If I shulde deye bi this day - me liste noughte to loke;
I can noughte perfitly my pater-noster - as the prest it syngeth,
But I can rymes of Robyn hood - and Randolf erle of Chestre,
Ac neither of owre lorde ne of owre lady - the leste that evere was made.

Piers Plowman 1377


Good point(s) Steve. But the lack of surviving early versions does not mean they did not exist in oral circulation - true, many of the 'traditional' ballads we now have derive from printed broadsides and chapbooks. However, there is no doubt that some of these songs and ballads(esp of Robin Hood) were popular at least as far back as the 14th Century, there are numerous references, but very few original texts.

Whether the were spread via 'Oral Tradition' as driven by minstelry or just plain folk, will probably remain a mystery.
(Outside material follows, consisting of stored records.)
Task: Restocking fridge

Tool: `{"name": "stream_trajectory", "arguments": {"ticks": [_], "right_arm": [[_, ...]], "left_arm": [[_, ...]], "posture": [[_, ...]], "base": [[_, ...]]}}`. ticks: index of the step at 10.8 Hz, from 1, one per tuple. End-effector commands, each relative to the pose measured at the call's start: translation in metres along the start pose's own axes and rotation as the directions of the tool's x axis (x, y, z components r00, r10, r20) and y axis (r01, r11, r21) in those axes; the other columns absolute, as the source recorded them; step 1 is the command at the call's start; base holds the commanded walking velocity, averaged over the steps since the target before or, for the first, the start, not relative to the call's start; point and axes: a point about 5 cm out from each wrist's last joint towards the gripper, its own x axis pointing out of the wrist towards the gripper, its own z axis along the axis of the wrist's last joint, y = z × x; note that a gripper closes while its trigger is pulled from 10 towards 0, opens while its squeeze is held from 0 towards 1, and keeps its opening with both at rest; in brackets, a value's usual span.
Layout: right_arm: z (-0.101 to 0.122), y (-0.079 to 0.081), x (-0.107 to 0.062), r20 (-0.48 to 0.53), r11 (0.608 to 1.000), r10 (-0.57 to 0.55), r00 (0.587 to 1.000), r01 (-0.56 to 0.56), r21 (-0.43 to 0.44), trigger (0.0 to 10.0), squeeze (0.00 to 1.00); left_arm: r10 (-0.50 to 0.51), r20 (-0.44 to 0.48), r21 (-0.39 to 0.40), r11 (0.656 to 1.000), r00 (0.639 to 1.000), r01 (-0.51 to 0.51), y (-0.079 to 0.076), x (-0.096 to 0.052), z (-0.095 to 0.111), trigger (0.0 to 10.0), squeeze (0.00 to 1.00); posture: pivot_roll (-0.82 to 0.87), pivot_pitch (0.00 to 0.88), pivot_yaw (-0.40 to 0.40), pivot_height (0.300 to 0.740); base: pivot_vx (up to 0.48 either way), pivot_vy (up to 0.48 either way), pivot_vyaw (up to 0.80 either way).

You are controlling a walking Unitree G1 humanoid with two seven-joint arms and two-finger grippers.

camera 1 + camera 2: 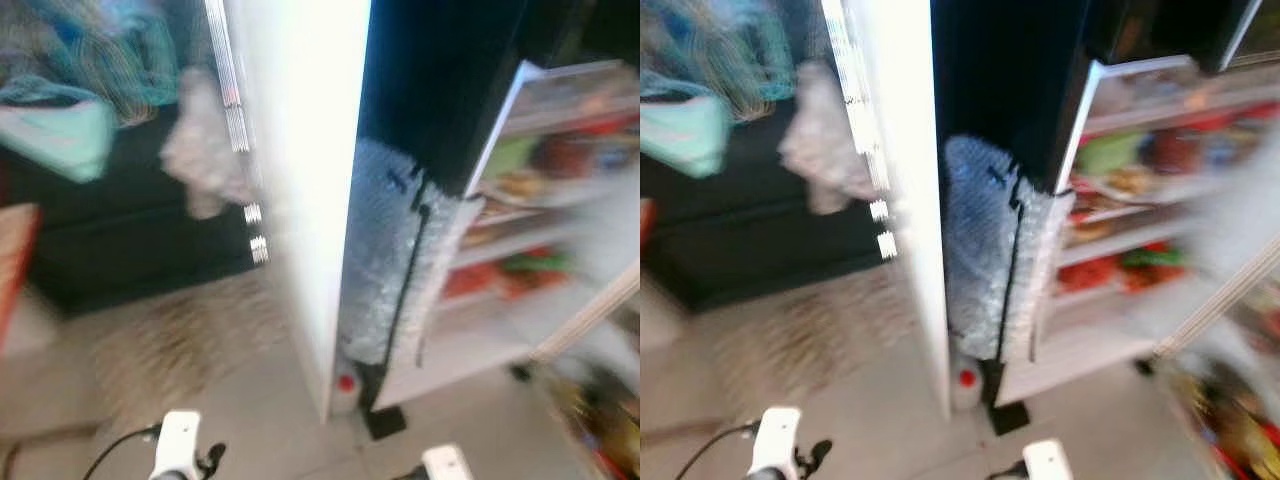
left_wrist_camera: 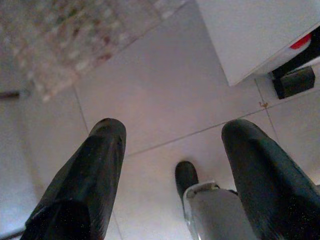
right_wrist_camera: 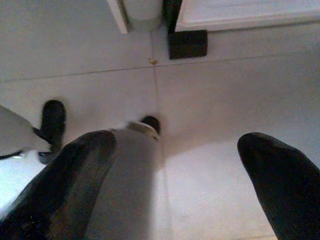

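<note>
Both pincers, nearest the cameras, are shown hanging low over the tiled floor [image 2: 165, 100]: the left pincer [image 2: 172, 150] and the right pincer [image 3: 175, 160] are each held open, fingers spread, with nothing between them. Behind them, in descending order of size: the white fridge door [image 1: 300, 180], swung open and seen edge-on; the fridge shelves [image 1: 540, 240], stocked with blurred red and green items that cannot be identified; a dark sofa [image 1: 110, 240] on the left with cloths heaped on it; a pale quilted cover [image 1: 385, 260] standing between door and shelves; a patterned rug [image 1: 170, 340]; and a black door foot [image 3: 187, 44] on the tiles. No item for restocking is held. Risk is judged as follows: with the head views blurred, a misjudged approach could strike the door edge or catch the cover.
</note>
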Motion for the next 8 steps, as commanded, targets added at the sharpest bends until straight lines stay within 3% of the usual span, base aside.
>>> {"name": "stream_trajectory", "arguments": {"ticks": [1,8], "right_arm": [[-0.0102,-0.0051,-0.0022,-0.038,1.0,-0.009,0.999,0.009,0.003,10.0,0.0],[-0.0098,-0.0053,-0.0021,-0.038,1.0,-0.012,0.999,0.012,0.008,10.0,0.0]], "left_arm": [[-0.018,-0.007,-0.01,1.0,1.0,0.018,-0.0071,0.0005,-0.002,10.0,0.0],[-0.013,-0.032,-0.022,1.0,0.999,0.012,-0.0065,-0.0006,-0.0068,10.0,0.0]], "posture": [[-0.03,0.019,0.044,0.74],[-0.03,0.028,0.044,0.74]], "base": [[0.0,0.0,-0.77],[0.0,0.046,-0.77]]}}
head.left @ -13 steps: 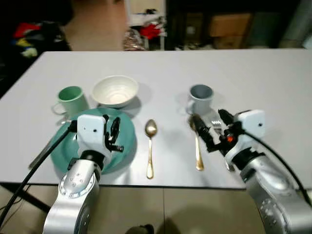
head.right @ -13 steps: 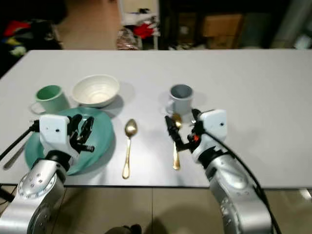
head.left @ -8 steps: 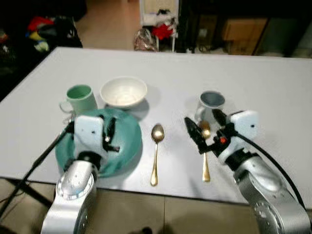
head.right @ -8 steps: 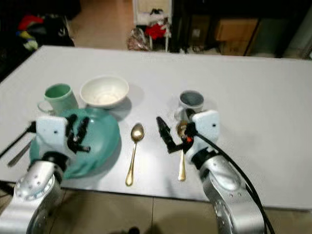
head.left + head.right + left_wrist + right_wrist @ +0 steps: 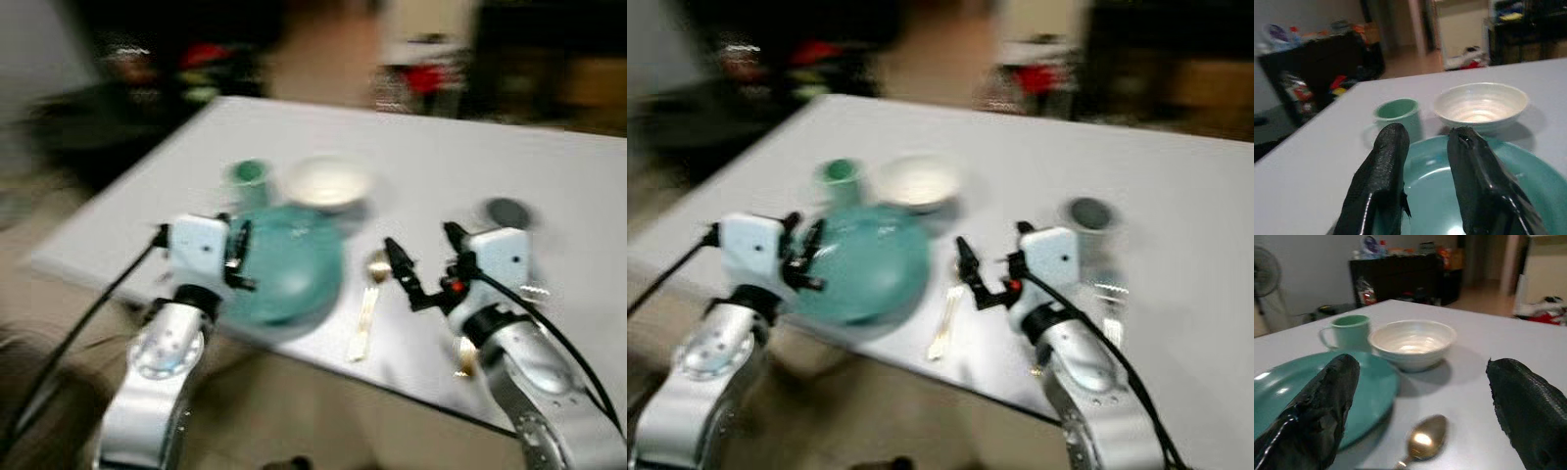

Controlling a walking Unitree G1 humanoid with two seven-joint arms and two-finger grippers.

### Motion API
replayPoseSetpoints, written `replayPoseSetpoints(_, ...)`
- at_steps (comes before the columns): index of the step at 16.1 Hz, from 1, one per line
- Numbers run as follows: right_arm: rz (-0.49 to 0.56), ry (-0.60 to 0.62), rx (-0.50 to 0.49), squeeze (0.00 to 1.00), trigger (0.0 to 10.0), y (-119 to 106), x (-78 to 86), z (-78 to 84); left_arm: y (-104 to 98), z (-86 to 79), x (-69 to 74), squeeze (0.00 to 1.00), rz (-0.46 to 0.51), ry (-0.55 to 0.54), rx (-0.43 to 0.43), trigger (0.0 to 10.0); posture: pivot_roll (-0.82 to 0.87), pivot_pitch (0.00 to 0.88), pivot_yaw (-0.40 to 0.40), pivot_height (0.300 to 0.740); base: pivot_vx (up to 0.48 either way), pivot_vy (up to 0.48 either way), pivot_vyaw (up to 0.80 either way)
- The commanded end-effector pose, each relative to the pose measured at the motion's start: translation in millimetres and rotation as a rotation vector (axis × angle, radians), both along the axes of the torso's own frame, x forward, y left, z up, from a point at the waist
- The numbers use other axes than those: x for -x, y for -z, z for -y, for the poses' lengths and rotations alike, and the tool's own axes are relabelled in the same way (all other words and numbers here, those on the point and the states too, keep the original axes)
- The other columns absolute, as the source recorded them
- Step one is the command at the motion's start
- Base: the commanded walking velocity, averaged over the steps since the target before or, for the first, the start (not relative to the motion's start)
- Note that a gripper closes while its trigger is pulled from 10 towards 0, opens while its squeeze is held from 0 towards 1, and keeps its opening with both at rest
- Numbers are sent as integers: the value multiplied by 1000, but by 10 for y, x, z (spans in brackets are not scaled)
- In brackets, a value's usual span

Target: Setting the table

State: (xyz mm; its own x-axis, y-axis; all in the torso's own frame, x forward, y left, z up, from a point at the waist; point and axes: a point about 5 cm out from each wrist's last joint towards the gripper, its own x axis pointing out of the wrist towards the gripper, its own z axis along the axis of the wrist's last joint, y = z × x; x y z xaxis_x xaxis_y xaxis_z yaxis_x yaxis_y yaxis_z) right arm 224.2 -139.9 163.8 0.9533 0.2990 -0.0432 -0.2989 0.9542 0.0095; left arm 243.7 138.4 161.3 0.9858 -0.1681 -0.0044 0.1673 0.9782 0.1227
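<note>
— teal plate (image 5: 292,266) sits at the near edge of the white table (image 5: 431,166); why is the left gripper (image 5: 1425,161) parked right over it?
— my guess is it's lined up over the place setting. its two black fingers (image 5: 1382,166) stand a little apart with nothing between them, so it's released, holding nothing.
— and the things behind the plate?
— a pale green mug (image 5: 1399,112) and a cream bowl (image 5: 1480,104) stand just beyond the plate's far rim, side by side, both upright. that reads as a setting already grouped: plate in front, cup and bowl behind.
— the right gripper (image 5: 1425,396)?
— spread wide, empty, hovering low over the table. a gold spoon (image 5: 1424,439) lies flat just beside the plate, bowl end pointing away from the table edge, below and between the fingers (image 5: 1317,406). i'd judge that spoon is what it's minding, to straighten or to leave as laid.
— anything further right?
— a grey mug (image 5: 506,212) beyond the right wrist, and a second gold utensil (image 5: 464,354) near the table edge, partly behind the arm; too smeared to tell what kind.
— the surface?
— smooth, matte, pale; cutlery will likely slide rather than lift easily.
— the room?
— head views are badly blurred. the wrist views give a dark cabinet (image 5: 1400,276) with clutter on top, a fan (image 5: 1266,274) by a pale wall, and red things on the floor (image 5: 1466,61) near a doorway.
</note>
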Motion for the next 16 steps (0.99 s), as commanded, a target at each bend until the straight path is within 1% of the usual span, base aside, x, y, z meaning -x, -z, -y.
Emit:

Generally they were only written down for the literate - which meant the gentry or the clergy (the latter usually railing againts them!).

Myself I would doubt that any 'ordinary' person really knew all of 'The Gest' (all 457 verses), but we know from extant oral traditions that people can memorise huge amounts. Me, I'd like so see them try after a few pints of scrumpy!

Two of the earliest examples of Robin Hood ballads:
Robin Hood and the Monk 1492
A Gest of Robyn Hood Child: 117, (Wynkyn De Worde edition dated somewhere between 1492-1534)

I do need to get out more.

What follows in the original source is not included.